• _Task requirements_: Return each line below holding the string "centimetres".

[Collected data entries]

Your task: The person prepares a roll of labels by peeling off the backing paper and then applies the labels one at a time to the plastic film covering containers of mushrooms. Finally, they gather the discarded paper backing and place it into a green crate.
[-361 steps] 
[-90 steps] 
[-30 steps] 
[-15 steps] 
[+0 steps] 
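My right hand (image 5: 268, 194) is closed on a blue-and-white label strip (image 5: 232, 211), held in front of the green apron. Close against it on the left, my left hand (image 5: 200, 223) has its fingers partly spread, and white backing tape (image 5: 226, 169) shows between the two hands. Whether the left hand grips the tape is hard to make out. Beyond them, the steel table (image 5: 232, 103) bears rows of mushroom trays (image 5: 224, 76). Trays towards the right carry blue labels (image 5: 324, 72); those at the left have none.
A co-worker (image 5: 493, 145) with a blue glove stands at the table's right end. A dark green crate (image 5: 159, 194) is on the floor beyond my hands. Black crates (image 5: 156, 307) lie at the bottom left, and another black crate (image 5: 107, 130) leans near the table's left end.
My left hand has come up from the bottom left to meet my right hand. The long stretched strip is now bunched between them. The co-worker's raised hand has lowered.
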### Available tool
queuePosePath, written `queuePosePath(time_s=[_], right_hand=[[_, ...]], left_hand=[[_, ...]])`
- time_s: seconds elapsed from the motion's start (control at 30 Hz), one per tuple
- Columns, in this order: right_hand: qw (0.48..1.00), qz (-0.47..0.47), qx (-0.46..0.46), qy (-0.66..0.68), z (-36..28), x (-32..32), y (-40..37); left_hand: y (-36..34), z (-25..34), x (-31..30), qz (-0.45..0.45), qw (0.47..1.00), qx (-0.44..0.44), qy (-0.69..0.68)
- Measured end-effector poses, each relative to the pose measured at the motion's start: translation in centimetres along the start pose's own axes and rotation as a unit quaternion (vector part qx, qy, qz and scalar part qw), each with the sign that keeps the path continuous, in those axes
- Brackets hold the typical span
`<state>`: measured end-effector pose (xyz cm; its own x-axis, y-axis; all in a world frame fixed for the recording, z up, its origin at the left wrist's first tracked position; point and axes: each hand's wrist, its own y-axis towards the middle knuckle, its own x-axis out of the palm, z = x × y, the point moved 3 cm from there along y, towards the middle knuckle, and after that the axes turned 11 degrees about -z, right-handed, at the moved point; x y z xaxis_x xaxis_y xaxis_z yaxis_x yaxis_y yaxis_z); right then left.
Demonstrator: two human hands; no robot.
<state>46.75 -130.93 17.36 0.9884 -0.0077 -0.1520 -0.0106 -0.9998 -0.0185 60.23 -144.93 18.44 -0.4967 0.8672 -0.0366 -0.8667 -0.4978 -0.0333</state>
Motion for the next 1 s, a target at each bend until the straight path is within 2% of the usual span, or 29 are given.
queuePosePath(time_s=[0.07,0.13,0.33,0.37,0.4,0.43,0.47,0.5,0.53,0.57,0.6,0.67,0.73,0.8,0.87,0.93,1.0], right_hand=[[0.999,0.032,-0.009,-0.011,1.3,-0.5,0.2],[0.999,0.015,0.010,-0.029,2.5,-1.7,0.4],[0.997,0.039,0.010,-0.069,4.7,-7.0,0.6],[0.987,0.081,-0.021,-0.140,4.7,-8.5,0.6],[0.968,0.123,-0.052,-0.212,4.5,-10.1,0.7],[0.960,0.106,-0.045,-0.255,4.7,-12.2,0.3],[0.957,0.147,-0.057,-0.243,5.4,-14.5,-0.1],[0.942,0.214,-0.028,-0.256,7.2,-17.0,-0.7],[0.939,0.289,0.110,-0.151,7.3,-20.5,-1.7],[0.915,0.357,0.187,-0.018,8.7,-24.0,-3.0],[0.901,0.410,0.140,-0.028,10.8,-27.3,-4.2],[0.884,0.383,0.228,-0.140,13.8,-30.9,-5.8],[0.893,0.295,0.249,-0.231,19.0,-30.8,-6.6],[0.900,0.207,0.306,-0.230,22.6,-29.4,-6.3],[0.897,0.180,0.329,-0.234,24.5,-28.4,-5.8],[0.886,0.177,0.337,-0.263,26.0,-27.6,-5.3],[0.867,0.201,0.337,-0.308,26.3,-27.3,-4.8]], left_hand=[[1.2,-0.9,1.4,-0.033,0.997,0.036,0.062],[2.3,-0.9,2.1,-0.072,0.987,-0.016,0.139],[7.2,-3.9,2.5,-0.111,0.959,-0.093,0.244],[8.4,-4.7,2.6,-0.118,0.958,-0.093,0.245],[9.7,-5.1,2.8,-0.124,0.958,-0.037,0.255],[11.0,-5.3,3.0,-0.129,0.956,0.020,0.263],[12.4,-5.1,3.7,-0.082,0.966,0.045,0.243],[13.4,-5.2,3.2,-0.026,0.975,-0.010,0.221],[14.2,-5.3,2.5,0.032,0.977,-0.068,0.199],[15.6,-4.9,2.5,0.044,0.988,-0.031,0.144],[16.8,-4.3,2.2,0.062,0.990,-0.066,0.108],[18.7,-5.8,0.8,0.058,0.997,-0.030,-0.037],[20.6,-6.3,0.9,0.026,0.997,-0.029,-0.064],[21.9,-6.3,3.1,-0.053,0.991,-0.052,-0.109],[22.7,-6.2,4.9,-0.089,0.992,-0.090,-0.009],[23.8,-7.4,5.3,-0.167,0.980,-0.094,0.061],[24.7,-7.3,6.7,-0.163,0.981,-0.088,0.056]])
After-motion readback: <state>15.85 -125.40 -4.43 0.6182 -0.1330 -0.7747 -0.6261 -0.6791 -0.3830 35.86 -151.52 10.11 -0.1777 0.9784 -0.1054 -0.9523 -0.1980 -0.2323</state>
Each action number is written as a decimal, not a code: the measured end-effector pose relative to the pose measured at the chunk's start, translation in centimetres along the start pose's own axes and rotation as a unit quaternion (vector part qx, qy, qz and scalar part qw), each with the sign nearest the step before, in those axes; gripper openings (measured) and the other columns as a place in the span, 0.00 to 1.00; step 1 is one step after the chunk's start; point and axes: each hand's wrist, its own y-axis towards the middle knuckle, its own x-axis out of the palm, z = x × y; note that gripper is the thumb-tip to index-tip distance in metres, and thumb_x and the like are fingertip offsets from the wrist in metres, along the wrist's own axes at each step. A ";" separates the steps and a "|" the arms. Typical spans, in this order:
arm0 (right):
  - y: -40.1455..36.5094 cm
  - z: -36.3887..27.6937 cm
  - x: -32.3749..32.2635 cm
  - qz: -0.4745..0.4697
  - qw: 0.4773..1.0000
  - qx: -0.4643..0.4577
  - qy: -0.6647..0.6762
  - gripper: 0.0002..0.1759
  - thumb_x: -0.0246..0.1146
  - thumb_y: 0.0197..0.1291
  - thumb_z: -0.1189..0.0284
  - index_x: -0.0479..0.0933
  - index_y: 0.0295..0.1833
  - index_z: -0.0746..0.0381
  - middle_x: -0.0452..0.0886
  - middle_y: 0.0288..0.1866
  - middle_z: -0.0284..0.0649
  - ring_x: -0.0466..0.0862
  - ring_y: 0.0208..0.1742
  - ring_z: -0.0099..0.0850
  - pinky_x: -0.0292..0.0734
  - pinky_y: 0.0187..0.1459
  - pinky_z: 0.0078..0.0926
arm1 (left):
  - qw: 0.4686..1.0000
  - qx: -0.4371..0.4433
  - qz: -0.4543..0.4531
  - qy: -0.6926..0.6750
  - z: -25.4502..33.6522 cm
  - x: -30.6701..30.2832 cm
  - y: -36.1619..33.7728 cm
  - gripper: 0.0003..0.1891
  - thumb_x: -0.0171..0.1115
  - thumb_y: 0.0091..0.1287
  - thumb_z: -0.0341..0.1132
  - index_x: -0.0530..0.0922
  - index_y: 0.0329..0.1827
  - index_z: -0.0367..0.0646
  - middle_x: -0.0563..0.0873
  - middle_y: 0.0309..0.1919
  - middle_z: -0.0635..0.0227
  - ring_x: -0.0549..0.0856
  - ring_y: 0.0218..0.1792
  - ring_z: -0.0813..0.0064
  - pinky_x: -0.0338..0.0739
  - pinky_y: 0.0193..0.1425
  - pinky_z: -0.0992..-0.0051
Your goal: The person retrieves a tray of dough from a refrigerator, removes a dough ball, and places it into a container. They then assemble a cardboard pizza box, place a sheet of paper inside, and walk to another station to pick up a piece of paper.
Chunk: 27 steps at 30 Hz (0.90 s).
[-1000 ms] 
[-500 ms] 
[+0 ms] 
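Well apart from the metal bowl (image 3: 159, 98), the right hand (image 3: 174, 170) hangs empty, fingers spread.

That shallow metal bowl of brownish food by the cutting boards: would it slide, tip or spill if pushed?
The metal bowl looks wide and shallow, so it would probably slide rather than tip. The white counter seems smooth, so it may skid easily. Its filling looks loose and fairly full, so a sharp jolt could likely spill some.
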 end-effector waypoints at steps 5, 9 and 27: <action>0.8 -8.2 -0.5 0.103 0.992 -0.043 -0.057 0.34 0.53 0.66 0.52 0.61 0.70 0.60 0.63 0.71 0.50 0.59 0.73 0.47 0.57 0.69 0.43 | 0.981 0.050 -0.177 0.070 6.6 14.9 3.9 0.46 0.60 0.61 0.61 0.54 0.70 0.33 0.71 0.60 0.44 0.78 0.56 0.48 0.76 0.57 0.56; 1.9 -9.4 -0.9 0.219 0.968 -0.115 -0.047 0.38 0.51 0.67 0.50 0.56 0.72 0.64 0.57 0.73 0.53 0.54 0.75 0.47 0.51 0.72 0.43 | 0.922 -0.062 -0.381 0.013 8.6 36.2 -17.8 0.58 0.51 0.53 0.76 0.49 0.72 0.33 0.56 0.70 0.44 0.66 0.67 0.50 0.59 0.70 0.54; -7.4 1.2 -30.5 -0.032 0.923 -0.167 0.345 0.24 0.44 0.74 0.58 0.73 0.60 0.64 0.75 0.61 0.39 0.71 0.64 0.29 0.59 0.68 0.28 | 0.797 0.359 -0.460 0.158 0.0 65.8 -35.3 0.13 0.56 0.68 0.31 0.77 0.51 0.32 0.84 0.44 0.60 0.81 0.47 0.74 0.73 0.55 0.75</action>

• _Written response_:
- Measured end-effector poses, each relative to the pose measured at the motion's start: translation in centimetres along the start pose's own axes and rotation as a unit quaternion (vector part qx, qy, qz and scalar part qw), each with the sign that keeps the path continuous, in those axes
Each action number is written as a decimal, not a code: the measured end-effector pose relative to the pose measured at the chunk's start, translation in centimetres along the start pose's own axes and rotation as a unit quaternion (vector part qx, qy, qz and scalar part qw), each with the sign nearest the step before, in those axes; gripper openings (measured) and the other columns as a place in the span, 0.00 to 1.00; step 1 is one step after the chunk's start; point and axes: each hand's wrist, its own y-axis towards the middle knuckle, its own x-axis out of the palm, z = x × y; note that gripper is the thumb-tip to index-tip distance in metres, and thumb_x and the like are fingertip offsets from the wrist in metres, along the wrist's own axes at each step. A ";" separates the steps and a "|" the arms. Typical spans, in this order:

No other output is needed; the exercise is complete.